In the standard practice in his era, Matthews the printer generally worked for booksellers functioning as publishers. Matthews printed the second quarto of Othello for stationer Richard Hawkins; he printed the 1622 third edition of The Troublesome Reign for Thomas Dewes – a controversial text, since its title page attributed that play to Shakespeare. The 1635 fourth edition of The Scornful Lady was a rare instance in which Matthews acted as both printer and publisher.

Printers in Matthews's era were sometimes identified by name, sometimes by initials, and sometimes not at all. Bibliographers have worked to assign responsibility for specific texts to specific printers.
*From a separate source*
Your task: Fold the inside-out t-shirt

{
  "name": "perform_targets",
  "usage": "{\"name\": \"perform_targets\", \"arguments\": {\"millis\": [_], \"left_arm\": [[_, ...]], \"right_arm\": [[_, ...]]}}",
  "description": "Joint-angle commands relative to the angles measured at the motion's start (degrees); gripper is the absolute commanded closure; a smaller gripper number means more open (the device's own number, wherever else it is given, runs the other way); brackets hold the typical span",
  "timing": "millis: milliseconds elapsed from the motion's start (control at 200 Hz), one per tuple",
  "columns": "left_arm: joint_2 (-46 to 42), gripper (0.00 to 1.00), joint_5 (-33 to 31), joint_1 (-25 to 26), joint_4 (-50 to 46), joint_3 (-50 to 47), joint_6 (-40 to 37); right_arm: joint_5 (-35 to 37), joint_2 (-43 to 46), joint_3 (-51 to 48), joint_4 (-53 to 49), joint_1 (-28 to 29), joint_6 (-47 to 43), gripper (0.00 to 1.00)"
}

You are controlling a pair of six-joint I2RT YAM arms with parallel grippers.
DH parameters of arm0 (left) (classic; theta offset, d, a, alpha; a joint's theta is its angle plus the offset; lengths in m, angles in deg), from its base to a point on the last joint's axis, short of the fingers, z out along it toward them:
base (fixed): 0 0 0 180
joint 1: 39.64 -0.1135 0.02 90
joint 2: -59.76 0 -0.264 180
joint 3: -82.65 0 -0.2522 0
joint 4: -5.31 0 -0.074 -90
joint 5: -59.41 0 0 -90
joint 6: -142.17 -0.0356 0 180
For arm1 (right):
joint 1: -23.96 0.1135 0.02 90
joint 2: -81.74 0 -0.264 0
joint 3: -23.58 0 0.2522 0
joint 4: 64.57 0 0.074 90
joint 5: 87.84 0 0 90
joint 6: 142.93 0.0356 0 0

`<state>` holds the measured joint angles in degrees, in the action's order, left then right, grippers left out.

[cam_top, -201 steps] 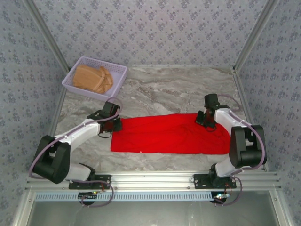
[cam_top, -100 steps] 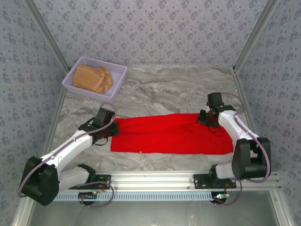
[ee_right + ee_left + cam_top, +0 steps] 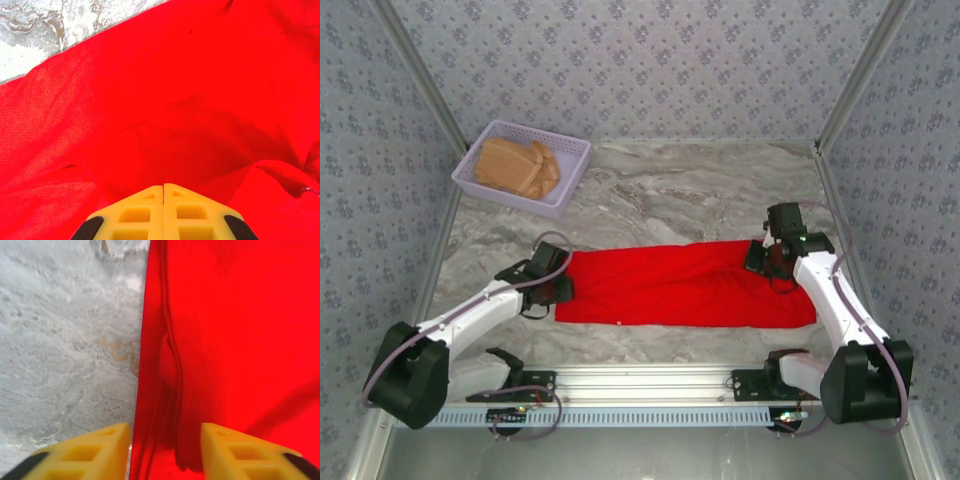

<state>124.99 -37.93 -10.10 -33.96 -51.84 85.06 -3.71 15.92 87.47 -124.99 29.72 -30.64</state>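
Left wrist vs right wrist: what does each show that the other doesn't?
Left wrist: the left tool is open, with one finger over the table and the other over the t-shirt. The shirt's seamed edge lies between them.
Right wrist: the right tool is shut, with red cloth puckering toward its tips.
Both: red t-shirt with marble table beside it.

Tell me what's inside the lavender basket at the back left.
A folded tan-brown garment lies inside the basket and takes up most of it. The basket floor under that garment, and anything that may lie beneath it, is covered and cannot be seen.
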Motion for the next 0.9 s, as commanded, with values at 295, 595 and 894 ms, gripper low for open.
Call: {"name": "perform_targets", "arguments": {"millis": [295,595,894], "left_arm": [[7.58,0.47,-0.51,5.07,4.41,11.25,-4.7],[13.91,0.45,1.84,5.37,7.39,14.33,-7.23],[19.6,0.4,1.65,1.56,9.91,12.19,-7.49]], "right_arm": [[0.05,6.05,-13.2,-0.42,16.88,19.34,0.85],[5.97,7.43,-10.0,-4.73,25.59,21.69,0.58],[4.44,-4.39,-5.23,9.66,13.72,14.25,0.55]]}}
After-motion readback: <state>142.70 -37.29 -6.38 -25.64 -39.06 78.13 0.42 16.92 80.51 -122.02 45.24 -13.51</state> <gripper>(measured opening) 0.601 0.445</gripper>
Matthews is thought to have been one of the London printers, along with Edward Allde and Nicholas Okes, who produced the early quartos of Middleton's A Game at Chess.
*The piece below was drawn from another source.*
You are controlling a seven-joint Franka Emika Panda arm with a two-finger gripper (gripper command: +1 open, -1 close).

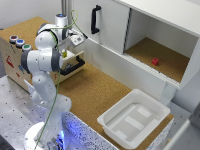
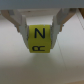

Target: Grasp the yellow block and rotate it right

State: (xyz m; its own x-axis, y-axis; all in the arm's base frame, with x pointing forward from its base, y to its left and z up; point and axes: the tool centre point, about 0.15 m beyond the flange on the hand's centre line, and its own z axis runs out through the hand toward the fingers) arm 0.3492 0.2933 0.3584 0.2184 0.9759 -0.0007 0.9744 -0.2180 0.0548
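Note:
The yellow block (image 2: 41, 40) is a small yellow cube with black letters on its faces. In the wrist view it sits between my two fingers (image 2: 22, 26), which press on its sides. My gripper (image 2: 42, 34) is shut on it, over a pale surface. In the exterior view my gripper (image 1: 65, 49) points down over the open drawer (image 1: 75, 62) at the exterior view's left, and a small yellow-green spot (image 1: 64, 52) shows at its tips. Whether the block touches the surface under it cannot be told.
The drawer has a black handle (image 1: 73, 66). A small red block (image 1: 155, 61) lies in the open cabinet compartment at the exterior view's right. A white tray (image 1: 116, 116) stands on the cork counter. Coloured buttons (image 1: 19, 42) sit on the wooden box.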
Matthews printed a wide range of work beyond the confines of drama. He was an important printer of the works of John Donne, and printed some of the work of the poet George Wither. In 1621 he printed the first edition of Lady Mary Wroth's controversial Urania for John Marriot and John Grismand. (The project was a rush job; the text ends in the middle of a sentence.) He also printed items in the religious literature that was so abundant in the early seventeenth century. Two examples: Matthews printed a pair of collections of Thomas Adams's sermons, The Soldier's Honour (1629) and Erienopolis, the City of Peace (1630), both for John Grismand.

As was common for printers and booksellers of his historical period, Matthews had recurring problems with the authorities. In 1629, he, Nathaniel Butter, and two others were accused of publishing unlicensed books. At other times in his career, Matthews got into trouble for running too many presses, and for having too many apprentices.